Compared to before, on each iteration we now:

- Call a function pointer to find out what to do with each expr
- Close over the variable
`i`

and just need to dereference a pointer - Have already checked that the types of
`i`

and`1`

are the same - Have already checked that the types of
`i`

and`i + 1`

are the same

Calling a function pointer is cheaper than a single hashtable lookup. The actual interpreter I was working had much more overhead per bytecode and typically executed heavily nested loops, so this was a clear win.

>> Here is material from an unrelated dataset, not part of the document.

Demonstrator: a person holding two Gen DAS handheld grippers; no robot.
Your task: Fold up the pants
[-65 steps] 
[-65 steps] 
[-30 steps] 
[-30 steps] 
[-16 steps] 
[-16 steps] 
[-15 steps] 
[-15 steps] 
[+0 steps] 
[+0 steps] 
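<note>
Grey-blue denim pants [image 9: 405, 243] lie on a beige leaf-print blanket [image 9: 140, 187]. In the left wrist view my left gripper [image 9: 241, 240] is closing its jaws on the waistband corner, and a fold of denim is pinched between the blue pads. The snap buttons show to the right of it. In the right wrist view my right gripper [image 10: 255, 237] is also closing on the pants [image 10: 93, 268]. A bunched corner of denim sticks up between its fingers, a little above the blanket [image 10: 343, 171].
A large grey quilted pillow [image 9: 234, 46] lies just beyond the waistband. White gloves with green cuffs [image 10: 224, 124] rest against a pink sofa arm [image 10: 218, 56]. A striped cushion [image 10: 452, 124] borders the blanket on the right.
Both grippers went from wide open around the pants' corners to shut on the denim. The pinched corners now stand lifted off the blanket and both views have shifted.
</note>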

It wasn't all positive though. I struggled with the increasing complexity of the code:

- I needed to read external data, so the actual type was
`type Staged<'a> = Box<Fn() -> Value + 'a>`

. The lifetimes infected everything else. - Even though the closures themselves are typically polymorphic, we need to dispatch on type to get a specialized version of the closure for each type. In the example above we are only dispatching on a single two-way type so it isn't so bad. In the real version I had some MxN dispatches that created astonishing amounts of boilerplate.
- The compiled baseline keeps all state on the stack. To do the same in the staged interpreter we would have to allow each closure to take arguments instead of closing over shared mutable state. The trouble is that while we know the size of each argument in advance, we can't write code that is generic over the number of arguments. So we'd still end up having to heap-allocate a
`Vec<Argument>`

or similar. Unless we dispatched on the size too...

In the end the whole thing was nixed by the fact that the staged interpreter had already become way more complex than the compiler I had written previously and that the improvements in compile time were more than lost by the slower run time.

I'm still curious whether the complexity can be circumvented, but I don't have time to explore it further myself.